The Forest Service now supports the plan and last week put out requests for proposals for timber companies interested in bidding on 10-year contracts to thin 300,000 acres in the Kaibab, Coconino, Tonto and Apache-Sitgreaves forests.

Ultimately, the project will encompass perhaps a million acres — which is only twice as much as the Wallow Fire consumed. However, by concentrating on areas near forested communities, backers hope that the massive thinning project will provide much greater fire protection for those settlements.

The release of photos from the Wallow Fire effectively underscored the value of that strategy. Some of the photos show that thinned areas stopped the fire in many places.

Backers hope the promise of a steady supply of the small-diameter trees will convince private industry to invest millions in building a network of new sawmills that can turn small trees into particle board and other wood products, plus power plants that can generate electricity by burning wood scraps and brush.

However, supporters like Gila County Supervisor Tommie Martin have called on the Forest Service to consider 20-year contracts, rather than the 10-year contracts envisioned in the initial request for proposals. She maintains that timber companies won’t risk investing millions without a longer-term guarantee of wood, especially in view of the Forest Service’s history of long delays and sudden shifts.

The project has received a flush of new support in the wake of the Wallow Fire, still burning along the Arizona-New Mexico border near Alpine. That 500,000-acre fire is still only partially contained, with more than 4,400 firefighters still on the fire line.

Senators John McCain and Jon Kyl plus Congressmen Paul Gosar and Jeff Flake held a joint press conference in Springerville on Friday and called on the Forest Service to move quickly to implement the tree-thinning plan on a large scale.

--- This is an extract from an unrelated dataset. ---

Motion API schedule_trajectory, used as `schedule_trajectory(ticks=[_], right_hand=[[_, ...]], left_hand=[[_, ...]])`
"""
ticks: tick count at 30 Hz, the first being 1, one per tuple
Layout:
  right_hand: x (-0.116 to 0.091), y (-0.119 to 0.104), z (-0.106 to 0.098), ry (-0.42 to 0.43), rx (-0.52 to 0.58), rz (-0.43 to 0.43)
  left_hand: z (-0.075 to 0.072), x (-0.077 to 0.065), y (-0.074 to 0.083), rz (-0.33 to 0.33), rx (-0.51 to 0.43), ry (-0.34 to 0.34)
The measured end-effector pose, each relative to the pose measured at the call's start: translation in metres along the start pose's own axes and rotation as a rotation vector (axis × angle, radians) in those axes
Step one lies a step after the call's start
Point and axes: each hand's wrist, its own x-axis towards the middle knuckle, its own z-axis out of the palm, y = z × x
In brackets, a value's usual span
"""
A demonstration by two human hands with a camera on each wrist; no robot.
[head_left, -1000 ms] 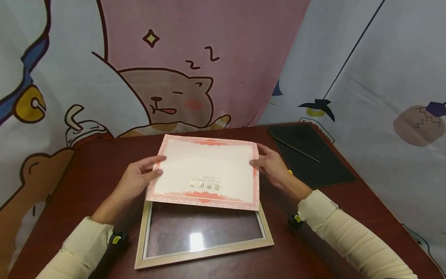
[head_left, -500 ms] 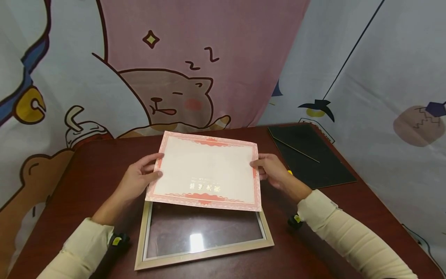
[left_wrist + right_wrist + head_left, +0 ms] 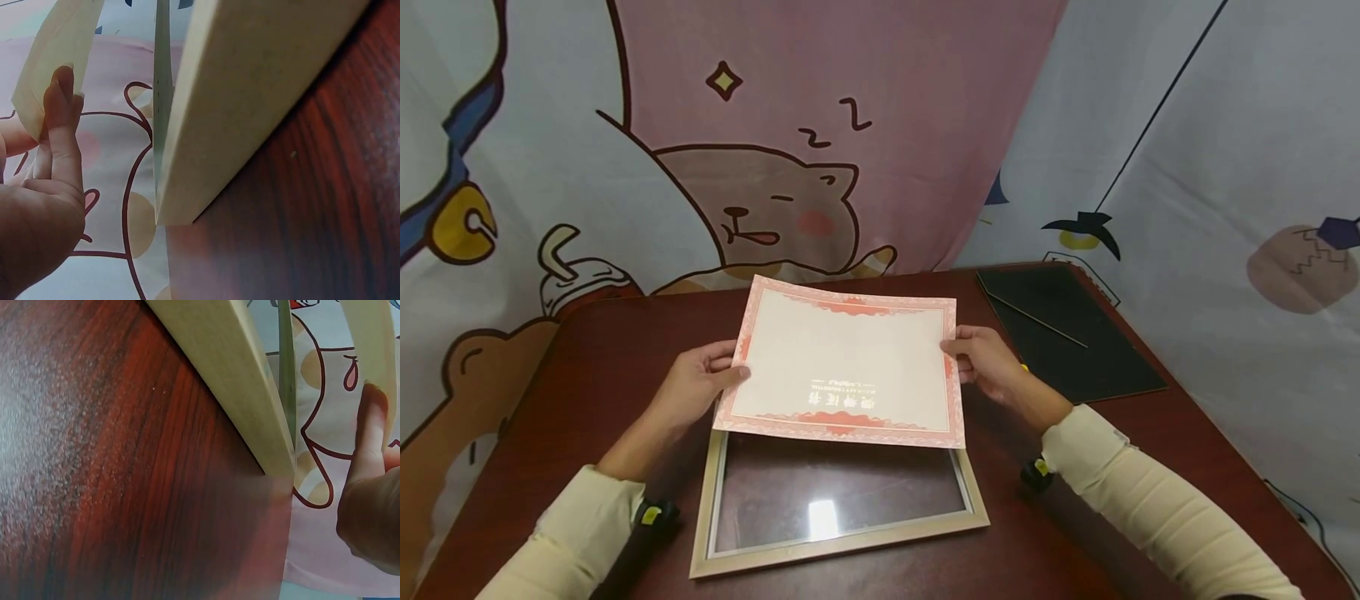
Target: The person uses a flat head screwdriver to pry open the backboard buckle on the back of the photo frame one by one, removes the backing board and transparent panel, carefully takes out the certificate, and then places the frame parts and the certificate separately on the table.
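A certificate sheet [image 3: 850, 354] with a pink-red border and gold lettering is held tilted above a picture frame [image 3: 842, 542]. The lettering reads upside down in the head view. My left hand [image 3: 700, 375] pinches the sheet's left edge, thumb on top and fingers behind. At the opposite edge my right hand [image 3: 988, 362] pinches it the same way. In the left wrist view the fingers [image 3: 62, 125] lie behind the paper, apart from the frame's pale side [image 3: 231, 94]. The sheet hides the frame's far part; a glossy pane with a light reflection shows in its near part.
A dark backing board [image 3: 1067, 342] with a thin strut on it lies at the right rear of the reddish-brown table [image 3: 602, 367]. A cartoon-printed curtain [image 3: 925, 125] hangs behind the table. A cable [image 3: 1300, 508] runs by the right edge.
The sheet's far edge has risen slightly and its tilt has altered, so the gold lettering shows more clearly. The right hand's fingers have shifted lower along its edge. The frame stays put.
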Motion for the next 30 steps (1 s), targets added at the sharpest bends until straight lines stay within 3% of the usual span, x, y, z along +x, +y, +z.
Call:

Agriculture Secretary Tom Vilsack announced last week the award of a fresh $3.5 million grant to support 4-FRI. The money would help the Forest Service deal with things like endangered species and archaeological sites that might be affected by the forest thinning project.

“We’re pleased to support the projects that are actively encouraging the restoration of our priority forest landscapes while creating green jobs and economic opportunity in rural communities,” said Vilsack.

The key to the agreement that united the most active environmental groups and representatives of the timber industry lay in the plan to leave standing most of the trees larger than 16 inches in diameter.

Such big trees used to dominate the forest, spaced at 10 to 30 big trees per acre, the trees suffered little damage from the grass fires that swept through every five to seven years.

However, loggers took most of the big trees and cattle ate most of the grass in early decades of the 20th century. A massive ponderosa pine seed crop in 1919 resulted in thickets of saplings and decades of successful fire suppression allowed them to grow into today’s dense pine forests, with densities often approaching 1,000 trees per acre.

The 4-FRI would thin the small trees, leave the big trees and hopefully gradually restore more natural conditions.

However, the Forest Service has so far refused to say whether in its version of a restoration treatment it would necessarily leave most of the 16-inch trees. That could cause the agreement to unravel.

Moreover, backers are waiting anxiously for the first proposals from the timber companies. No one knows whether timber companies will take the risk of bidding on a contract.

The Apache-Sitgreaves Forests last week convened an emergency response team to figure out how to cope with the aftermath of the Wallow Fire — especially when it comes to preventing floods from sending mud flows down the denuded slopes.

That’s exactly what happened to Flagstaff last summer after the Schultz Fire charred an area that had been at the head of the line for thinning under 4-FRI. Heavy rains hit right after the fire, sending mudslides crashing through many houses that had survived the fire.